Further within the M&A value assessment the buyer should determine the health and capability of the security posture and value of the transaction accordingly. The buyer may have a significant investment post-acquisition to shore up the systems and defense.

How can risk be prevented during this process? What are best practices?

When assessing who you should work with for your security needs during M&A, it’s best to use people you already trust. Ideally the team that evaluates the security posture of the company to be acquired should be separate from those who will be charged with executing the IT integration of the merging systems. Using incentives like MBOs and bonuses can motivate everyone to look a little deeper for gaps.

Another best practice is to keep a detailed digital record of risk assessments and make sure to test the assessments. Building risk assessments solely on paper can lead to issues never being found, and this is where most organizations go wrong. Companies rely on spreadsheets of questions that identify where policies exist and suggest there may be gaps, but rarely do the findings get tested — they are just assumed to be correct. An example of this could be a question on whether or not data is encrypted. A typical answer would be “yes” but there’s more to uncover. The next step should look at how the keys that encrypt the data are managed. Should the test of the controls fail, the keys would not be considered secure and therefore the data, while encrypted, may be vulnerable anyway.

Finally, overlay your existing cybersecurity policies to the company being acquired and see how they align. If your company uses digital certificates for authentication and the company to be acquired only uses passwords, you can speculate that devices on their network might already be breached as passwords are easy to compromise.

Who should oversee this process? Who should be involved?

Typically these types of activities fall to the CSO or CISO, however each organization is different in structure. If and when a breach is announced, an organization can expect fines (SEC and GDPR) and lawsuits, resulting in hefty fines, revenue & EBITDA ramifications, angry shareholders and class action lawsuits — not to mention very significant remediation costs. As such whomever oversees the process should report to the CEO.

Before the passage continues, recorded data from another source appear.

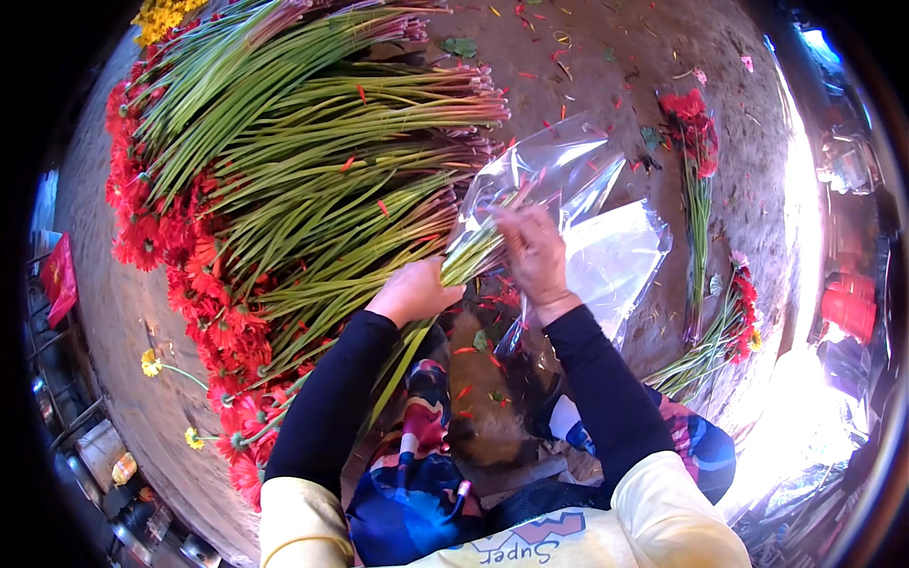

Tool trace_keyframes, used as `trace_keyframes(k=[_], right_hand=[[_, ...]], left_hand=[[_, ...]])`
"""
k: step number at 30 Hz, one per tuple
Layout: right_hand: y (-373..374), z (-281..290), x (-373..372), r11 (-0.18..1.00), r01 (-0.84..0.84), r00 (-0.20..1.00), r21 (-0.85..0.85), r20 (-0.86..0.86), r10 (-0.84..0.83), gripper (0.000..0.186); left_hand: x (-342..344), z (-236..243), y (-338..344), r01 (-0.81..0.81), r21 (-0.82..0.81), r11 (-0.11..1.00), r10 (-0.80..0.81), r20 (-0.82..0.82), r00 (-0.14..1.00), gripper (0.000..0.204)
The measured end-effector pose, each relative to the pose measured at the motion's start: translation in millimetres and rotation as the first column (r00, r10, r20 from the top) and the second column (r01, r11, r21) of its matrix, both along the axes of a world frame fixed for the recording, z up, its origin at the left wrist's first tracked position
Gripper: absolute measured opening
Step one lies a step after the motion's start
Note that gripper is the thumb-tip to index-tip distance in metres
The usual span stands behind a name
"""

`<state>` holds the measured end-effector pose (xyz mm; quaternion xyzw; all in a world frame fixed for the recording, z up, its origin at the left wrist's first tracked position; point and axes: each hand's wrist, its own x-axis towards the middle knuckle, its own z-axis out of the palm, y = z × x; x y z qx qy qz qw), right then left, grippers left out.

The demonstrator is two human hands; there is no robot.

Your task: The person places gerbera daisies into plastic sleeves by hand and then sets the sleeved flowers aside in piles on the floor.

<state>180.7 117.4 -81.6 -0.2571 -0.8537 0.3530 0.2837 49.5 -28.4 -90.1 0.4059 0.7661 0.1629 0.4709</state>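
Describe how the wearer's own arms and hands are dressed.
The left hand and right hand are bare, without gloves. Close-fitting, plain dark sleeves, black or very dark navy, run down to the wrists. Over them, looser pale yellow short sleeves cover the upper arms. No cables show.

1. We wrap our left hand (415, 290) around a bunch of stems (471, 257).
2. Our right hand (536, 254), fingers curled, meets the stems and a clear plastic sleeve (585, 161); we cannot tell which it grips.
3. To our left we see a heap of long green stalks (312, 180) with red flowers (142, 241) at their outer ends.
4. On our right lie more clear plastic (620, 248) and a wrapped red bouquet (694, 133).
5. Red petals (464, 390) dot the brown floor (663, 38).
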Motion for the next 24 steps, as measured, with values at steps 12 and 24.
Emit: trace_keyframes(k=[12, 24], right_hand=[[-35.3, 39.0, -28.2, 0.973, -0.165, 0.971, -0.163, -0.201, 0.13, 0.033], [-90.7, 4.3, -21.5, 0.257, -0.512, 0.83, -0.82, -0.393, 0.396, 0.124]], left_hand=[[-54.8, 48.4, 28.9, -0.498, 0.339, 0.798, 0.305, 0.487, 0.819, 0.041], [-120.7, 152.4, 110.6, -0.68, 0.439, 0.587, 0.337, 0.631, 0.699, 0.032]])
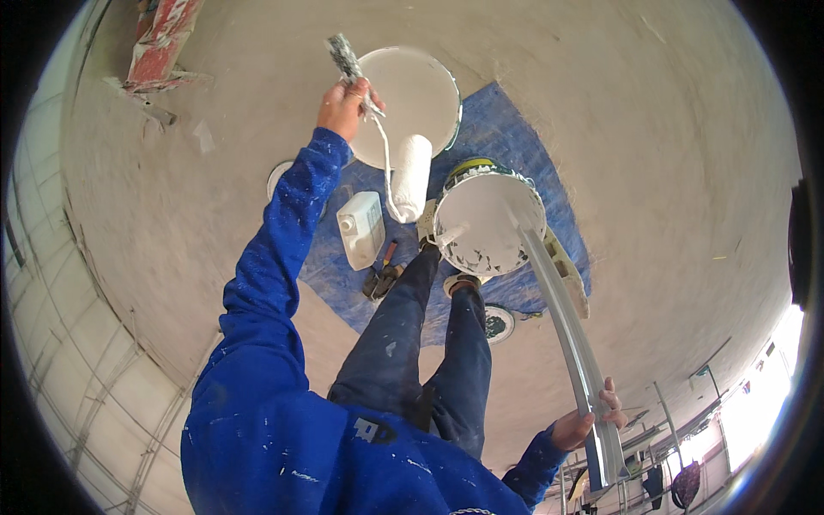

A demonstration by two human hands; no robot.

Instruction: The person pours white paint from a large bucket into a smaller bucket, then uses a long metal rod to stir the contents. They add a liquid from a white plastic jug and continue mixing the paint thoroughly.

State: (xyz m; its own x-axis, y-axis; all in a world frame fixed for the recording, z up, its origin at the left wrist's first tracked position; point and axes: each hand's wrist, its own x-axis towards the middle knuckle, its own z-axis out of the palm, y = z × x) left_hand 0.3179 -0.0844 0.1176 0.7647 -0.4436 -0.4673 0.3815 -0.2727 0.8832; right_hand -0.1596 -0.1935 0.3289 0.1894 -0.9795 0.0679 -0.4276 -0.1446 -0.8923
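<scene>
My left hand (pixel 343 107) is closed round the handle of a paint roller (pixel 412 178), whose white-coated sleeve hangs above the blue sheet, beside a large round tub (pixel 457 94) of whitish paint. At the lower right, my right hand (pixel 592 414) grips a long grey channel-shaped strip (pixel 562 322) near its close end. The strip slopes away to a paint-smeared bucket (pixel 481 262) of pale paint. Its far end lies over or in that paint; which, I cannot tell. Something white-coated (pixel 453 234) sticks out at the bucket's left rim.
A blue sheet (pixel 515 129) lies on the floor beneath the containers. Left of my feet stand a white jug (pixel 361 230) and some dark tools (pixel 382 279). A round lid (pixel 499 324) lies by my right foot. A red paint-stained object (pixel 163 47) stands far left.
</scene>
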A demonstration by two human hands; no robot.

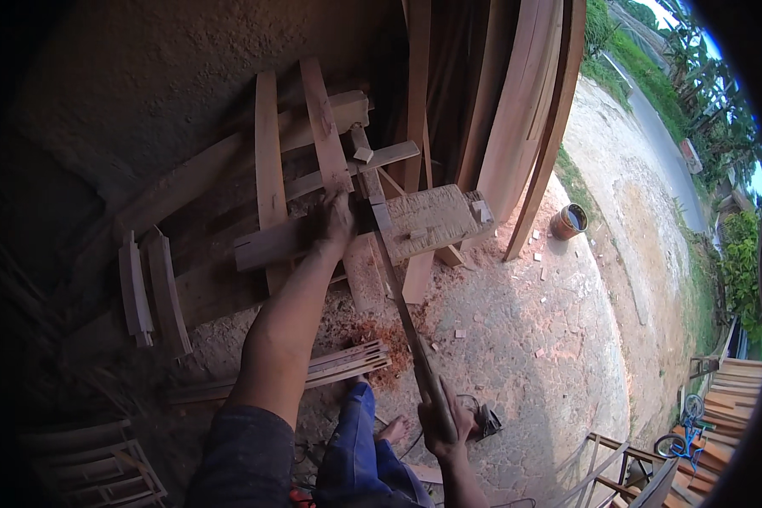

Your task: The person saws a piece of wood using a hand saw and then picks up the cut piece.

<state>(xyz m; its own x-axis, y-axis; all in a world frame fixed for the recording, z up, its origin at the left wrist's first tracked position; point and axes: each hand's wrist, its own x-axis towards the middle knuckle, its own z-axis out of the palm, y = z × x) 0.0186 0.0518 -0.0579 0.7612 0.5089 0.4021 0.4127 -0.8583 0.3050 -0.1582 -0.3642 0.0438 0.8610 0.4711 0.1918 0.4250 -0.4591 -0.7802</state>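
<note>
Wood everywhere: I see planks and offcuts stacked against a rough wall, with a workpiece laid across a low block.
Left hand: my left hand [334, 222] is pressed flat, fingers spread, on a wooden plank [273, 242] lying crosswise over the pile; the palm pins it down rather than wrapping it.
Right hand: my right hand [443, 422] is clamped tight around the wooden handle of a long handsaw [398, 292], low in the view, near my knee.
Handsaw: its narrow blade runs up and away from the handle to the plank, meeting the wood just beside my left hand's fingers; I cannot tell how deep it sits in the cut.
Chopping block: a pale, rough-faced wooden block [427, 220] lies just right of the blade, with small offcuts on top.
Ground: reddish sawdust [381, 330] lies under the work, on cracked concrete [525, 339] dotted with small wood chips.
Slats: a bundle of thin slats [347, 364] rests on the ground between my forearm and the saw.
Tin: a small round tin [569, 221] stands on the concrete well to the right, near leaning boards [525, 102].
Leg: blue trousers [360, 449] and a bare foot show at the lower edge.
</note>
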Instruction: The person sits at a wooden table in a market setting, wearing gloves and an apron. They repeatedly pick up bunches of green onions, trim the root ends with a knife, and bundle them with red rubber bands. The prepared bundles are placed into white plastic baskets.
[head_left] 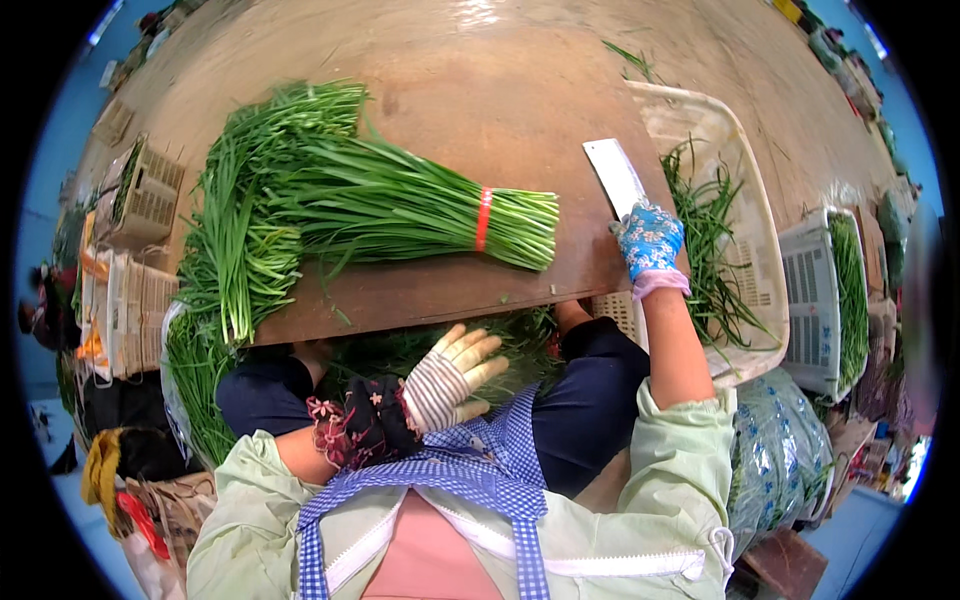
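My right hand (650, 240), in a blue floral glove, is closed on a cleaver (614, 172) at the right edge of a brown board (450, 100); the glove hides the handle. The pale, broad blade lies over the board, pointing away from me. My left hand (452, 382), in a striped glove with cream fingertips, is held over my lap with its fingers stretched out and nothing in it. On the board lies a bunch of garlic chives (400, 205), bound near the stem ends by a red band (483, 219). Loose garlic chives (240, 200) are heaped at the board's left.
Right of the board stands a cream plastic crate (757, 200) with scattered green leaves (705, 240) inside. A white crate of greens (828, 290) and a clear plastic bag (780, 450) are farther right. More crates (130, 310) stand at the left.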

What role should CEOs play in cybersecurity (M&A and beyond) to protect their organization, customers and stakeholders?

During any M&A activity one of the greatest concerns for a CEO is “have I just invested in a data breach?” The most important role a CEO can play during the process is championing the cybersecurity topic and make sure that cybersecurity becomes and stays a top priority for every person involved in the process. Increasingly, clauses in contracts are dealing with the notion of adjusting a company’s sale price if a breach is uncovered that has not been disclosed. Cyber liability insurance should also be reviewed to ensure adequate coverage specific to M&A activity.

Lastly, recognize the level or tolerance for additional risk that you and the board are prepared to accept. Know what the data represents to your company and the value associated with it. Which is more valuable to you – customer lists or intellectual property? It’s only when you can make these value judgements can you effectively assess the impact of an undisclosed breach during the M & A process, guiding the organization, stakeholders and customers accordingly.